“It’s not about shiny new technologies but about designing relationships to truly impact the patient at the center of the disconnected ecosystem,” asserted Amy Cueva, Founder and CXO of the design consultancy Mad*Pow. That patient is a consumer, a caregiver; it’s you and me, Cueva explained.
To reconnect the fragmented pieces of healthcare delivery, Cueva said, mantra-style, “collaboration is the new innovation.” And collaboration with patients, caregivers — the people for whom that healthcare is aimed — is the optimal workflow for effectively, enchantingly designing healthcare.
In a talk she delivered at the Innovation Summit in a preconference meet-up at the annual 2018 HIMSS conference, Cueva took us back to design’s roots through the eyes of John Norman, author of the book The Design of Everyday Things.
Norman tells us to look beyond the aesthetic beauty of everyday things to how intuitive things are to use, Cueva suggested. “Design isn’t about a single object but how many objects can work together as system to impact peoples’ lives.”
In addition to seeking system-ness in design, there’s a deeper human instinct that should inform design: purpose. “Our experiences give us purpose.
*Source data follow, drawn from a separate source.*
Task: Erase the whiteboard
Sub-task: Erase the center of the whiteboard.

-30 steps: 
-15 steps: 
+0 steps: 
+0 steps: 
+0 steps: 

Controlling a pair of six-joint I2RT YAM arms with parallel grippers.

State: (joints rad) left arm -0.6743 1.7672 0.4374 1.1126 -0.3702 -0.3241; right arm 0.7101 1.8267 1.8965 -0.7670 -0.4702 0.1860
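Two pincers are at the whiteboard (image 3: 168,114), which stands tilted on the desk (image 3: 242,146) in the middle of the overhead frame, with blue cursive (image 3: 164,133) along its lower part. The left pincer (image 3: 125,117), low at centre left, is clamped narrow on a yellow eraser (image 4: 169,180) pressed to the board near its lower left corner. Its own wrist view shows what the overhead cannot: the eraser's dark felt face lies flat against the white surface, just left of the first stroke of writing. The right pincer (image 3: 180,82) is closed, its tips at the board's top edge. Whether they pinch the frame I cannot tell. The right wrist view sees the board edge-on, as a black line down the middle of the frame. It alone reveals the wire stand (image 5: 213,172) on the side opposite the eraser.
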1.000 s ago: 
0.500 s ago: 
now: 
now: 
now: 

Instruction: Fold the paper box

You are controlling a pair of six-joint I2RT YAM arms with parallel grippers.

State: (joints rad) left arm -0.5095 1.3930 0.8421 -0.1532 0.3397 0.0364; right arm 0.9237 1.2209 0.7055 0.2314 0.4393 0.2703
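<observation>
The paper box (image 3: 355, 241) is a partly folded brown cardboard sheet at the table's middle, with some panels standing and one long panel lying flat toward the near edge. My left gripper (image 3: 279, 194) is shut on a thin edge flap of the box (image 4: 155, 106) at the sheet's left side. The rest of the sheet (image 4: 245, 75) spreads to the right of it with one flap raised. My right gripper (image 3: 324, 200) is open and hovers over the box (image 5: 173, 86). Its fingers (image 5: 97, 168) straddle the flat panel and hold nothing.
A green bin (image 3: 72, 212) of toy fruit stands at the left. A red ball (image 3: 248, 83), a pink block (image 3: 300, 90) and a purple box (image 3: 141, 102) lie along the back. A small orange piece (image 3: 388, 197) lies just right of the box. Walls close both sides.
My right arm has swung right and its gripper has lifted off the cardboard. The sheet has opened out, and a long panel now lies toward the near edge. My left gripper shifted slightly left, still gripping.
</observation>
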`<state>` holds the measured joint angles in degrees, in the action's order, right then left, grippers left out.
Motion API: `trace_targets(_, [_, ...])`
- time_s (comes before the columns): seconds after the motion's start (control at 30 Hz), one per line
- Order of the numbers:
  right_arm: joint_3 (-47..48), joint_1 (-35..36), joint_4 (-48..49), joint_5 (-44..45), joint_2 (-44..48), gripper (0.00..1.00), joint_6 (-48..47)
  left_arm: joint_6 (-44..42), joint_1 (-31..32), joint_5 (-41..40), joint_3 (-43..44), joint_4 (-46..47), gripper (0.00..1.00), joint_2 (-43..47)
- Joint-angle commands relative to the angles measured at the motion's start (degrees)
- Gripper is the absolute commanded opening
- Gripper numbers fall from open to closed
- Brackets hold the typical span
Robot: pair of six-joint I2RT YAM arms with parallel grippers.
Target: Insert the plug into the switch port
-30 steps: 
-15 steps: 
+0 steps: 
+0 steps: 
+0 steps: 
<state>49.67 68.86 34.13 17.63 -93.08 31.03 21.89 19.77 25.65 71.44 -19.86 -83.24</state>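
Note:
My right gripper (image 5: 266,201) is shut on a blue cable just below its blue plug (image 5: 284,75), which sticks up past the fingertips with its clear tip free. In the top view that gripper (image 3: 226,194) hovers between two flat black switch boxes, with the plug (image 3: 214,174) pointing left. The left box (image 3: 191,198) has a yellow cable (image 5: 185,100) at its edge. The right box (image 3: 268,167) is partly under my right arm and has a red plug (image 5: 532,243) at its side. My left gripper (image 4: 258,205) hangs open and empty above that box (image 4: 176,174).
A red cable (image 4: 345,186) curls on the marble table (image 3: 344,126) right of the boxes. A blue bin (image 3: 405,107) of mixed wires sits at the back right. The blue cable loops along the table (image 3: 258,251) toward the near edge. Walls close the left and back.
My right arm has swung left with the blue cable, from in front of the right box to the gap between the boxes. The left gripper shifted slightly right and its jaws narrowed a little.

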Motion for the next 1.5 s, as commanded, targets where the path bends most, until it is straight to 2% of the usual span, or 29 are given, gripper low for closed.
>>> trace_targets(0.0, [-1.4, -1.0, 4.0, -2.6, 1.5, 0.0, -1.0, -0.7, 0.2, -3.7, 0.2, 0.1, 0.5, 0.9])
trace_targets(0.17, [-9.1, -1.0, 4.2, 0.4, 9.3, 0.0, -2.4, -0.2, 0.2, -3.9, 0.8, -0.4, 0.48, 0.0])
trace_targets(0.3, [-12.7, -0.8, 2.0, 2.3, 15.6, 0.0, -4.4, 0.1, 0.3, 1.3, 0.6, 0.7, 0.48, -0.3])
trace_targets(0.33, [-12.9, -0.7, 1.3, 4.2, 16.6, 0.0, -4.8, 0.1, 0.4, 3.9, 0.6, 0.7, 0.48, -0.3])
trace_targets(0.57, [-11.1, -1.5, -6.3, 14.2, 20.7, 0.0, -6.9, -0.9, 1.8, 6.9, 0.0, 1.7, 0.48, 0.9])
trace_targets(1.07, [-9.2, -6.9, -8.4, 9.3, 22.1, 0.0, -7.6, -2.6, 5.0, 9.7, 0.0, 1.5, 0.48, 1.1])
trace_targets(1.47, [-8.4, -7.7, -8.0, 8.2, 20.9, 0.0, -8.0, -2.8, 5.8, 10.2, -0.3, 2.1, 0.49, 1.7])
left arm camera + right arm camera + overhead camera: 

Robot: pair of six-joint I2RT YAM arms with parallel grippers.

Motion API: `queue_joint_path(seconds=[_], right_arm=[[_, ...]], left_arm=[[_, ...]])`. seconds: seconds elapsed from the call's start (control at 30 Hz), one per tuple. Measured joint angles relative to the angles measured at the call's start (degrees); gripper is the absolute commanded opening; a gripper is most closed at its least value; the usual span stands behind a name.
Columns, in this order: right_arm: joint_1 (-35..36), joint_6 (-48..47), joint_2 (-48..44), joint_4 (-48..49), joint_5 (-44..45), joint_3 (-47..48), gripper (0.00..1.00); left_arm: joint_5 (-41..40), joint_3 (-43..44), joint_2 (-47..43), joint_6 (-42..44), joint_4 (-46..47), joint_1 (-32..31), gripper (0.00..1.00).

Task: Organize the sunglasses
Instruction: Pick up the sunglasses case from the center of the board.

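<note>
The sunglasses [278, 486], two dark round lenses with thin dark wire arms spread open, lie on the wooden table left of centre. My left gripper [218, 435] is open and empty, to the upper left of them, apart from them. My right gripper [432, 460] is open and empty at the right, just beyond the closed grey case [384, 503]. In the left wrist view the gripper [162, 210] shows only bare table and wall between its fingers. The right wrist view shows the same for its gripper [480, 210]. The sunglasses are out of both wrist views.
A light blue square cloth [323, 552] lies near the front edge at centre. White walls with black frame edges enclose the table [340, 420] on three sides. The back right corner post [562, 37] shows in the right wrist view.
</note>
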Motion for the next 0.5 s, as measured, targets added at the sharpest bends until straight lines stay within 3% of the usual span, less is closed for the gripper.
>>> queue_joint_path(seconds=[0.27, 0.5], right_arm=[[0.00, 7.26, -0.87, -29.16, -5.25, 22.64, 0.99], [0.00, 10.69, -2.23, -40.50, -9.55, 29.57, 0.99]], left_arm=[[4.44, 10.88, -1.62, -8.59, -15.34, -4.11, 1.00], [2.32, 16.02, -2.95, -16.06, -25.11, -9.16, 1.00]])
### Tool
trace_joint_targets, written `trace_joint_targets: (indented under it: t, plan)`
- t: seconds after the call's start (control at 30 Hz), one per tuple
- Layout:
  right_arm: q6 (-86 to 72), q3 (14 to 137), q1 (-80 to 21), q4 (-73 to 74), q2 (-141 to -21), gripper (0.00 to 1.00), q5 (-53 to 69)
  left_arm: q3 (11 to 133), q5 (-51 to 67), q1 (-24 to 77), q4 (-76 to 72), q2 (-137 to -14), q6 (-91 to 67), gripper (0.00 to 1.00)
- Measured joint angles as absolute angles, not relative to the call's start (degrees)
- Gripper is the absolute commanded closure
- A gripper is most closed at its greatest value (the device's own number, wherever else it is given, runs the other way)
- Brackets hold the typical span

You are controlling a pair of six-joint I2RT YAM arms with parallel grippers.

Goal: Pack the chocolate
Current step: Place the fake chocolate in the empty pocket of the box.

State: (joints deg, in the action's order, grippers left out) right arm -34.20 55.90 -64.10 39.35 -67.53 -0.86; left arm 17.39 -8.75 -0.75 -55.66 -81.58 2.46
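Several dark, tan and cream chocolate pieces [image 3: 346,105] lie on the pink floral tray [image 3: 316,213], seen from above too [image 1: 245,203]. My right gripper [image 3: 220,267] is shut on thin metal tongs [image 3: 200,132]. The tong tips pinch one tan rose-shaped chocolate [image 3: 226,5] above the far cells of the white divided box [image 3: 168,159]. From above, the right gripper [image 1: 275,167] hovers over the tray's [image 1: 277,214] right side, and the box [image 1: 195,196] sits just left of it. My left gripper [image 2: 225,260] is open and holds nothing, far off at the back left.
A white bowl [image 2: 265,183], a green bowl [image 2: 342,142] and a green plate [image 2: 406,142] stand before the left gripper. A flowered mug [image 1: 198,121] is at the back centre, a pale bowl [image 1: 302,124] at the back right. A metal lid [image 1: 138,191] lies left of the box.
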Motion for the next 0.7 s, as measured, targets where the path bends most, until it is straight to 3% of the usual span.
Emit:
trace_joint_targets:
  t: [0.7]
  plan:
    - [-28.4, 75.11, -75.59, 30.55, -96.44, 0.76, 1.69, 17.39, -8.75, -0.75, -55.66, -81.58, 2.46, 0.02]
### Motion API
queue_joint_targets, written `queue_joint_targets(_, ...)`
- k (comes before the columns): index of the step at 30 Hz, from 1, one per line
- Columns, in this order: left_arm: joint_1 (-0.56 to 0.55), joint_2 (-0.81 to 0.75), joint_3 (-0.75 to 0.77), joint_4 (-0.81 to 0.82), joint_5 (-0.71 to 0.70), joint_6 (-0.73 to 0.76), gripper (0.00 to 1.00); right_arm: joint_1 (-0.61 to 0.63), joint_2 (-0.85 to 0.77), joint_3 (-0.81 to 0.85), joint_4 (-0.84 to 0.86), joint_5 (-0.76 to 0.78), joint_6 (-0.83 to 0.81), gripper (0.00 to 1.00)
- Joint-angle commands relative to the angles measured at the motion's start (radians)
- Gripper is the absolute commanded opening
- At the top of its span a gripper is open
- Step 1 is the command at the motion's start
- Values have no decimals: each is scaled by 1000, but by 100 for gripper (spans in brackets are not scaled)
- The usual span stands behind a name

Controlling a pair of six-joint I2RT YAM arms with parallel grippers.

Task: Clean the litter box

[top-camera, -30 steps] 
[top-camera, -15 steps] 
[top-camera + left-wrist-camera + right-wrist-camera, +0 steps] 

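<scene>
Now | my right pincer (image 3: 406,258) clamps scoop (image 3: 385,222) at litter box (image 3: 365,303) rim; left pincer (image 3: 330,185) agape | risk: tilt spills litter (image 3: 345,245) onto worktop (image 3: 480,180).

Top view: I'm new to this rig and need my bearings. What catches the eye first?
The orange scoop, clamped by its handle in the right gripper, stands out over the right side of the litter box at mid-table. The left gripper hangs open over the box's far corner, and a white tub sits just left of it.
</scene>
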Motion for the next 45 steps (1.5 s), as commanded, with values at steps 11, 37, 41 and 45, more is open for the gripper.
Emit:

Empathy and design are hardwired into our DNA,” Cueva has learned. Connecting the dots between DNA and human-centered design, Cueva shared a very personal perspective with us about her parents, whose pictures are in this image.
Cueva came to intimately appreciate what person-centered design means for healthcare.
Nine months ago, this because “crystal clear” to her she said, via a call from Dad – the kind of call none of us wants to receive from a loved one. Cueva’s mother had been diagnosed with glioblastoma, an aggressive form of brain cancer. Dad didn’t know how much longer Mom would live.
”Mom’s situation taught me about empathy. Only when we’ve really experienced a system on the first day first-hand can we begin to understand how far we need to go to change the situation,” Cueva shared. “When you experience a doctor who is desensitized and jaded versus a doctor getting to know the whole person,” you come to learn, as a caregiver of a loved one, how abusive and difficult the U.S. healthcare system can be on both the patient and her family.
Here’s what real life looks like. A patient might want a Dove ice cream bar in the moment of the bad news of a tough diagnosis. Two sisters argue about therapy options that could save mom’s life, but have toxic side effects. You comb the Internet for research on a disease you can barely pronounce to find information on how to save the life of your loved one, while coming to terms that you might lose her. You get lost in the system.
So many people have been there, Cueva empathized. “We are trying to humanize the health system with greater sense of empathy, purpose and inclusion for people dependent on us to create solutions that will bring positive benefit to their lives.”
We must think about moving beyond human-centered design to purpose-driven design, aligning the mission of healthcare organizations with their greater sense of purpose. Doing so can give the organization a helpful filter for decision making, inform rational investment choices, address corporate social responsibility, and eventually develop services that patients and caregivers might come to love.
Ultimately, empathic design must address a person’s sense of:
- Autonomy, responding to our human need to have control over ourselves and make meaningful choices
- Competence, reinforcing our need to learn, grow, and succeed; and,
- Relatedness, where we feel like we’re part of something bigger than ourselves.
“We are the design,” Cueva concluded. That is we the people, the person, the patient.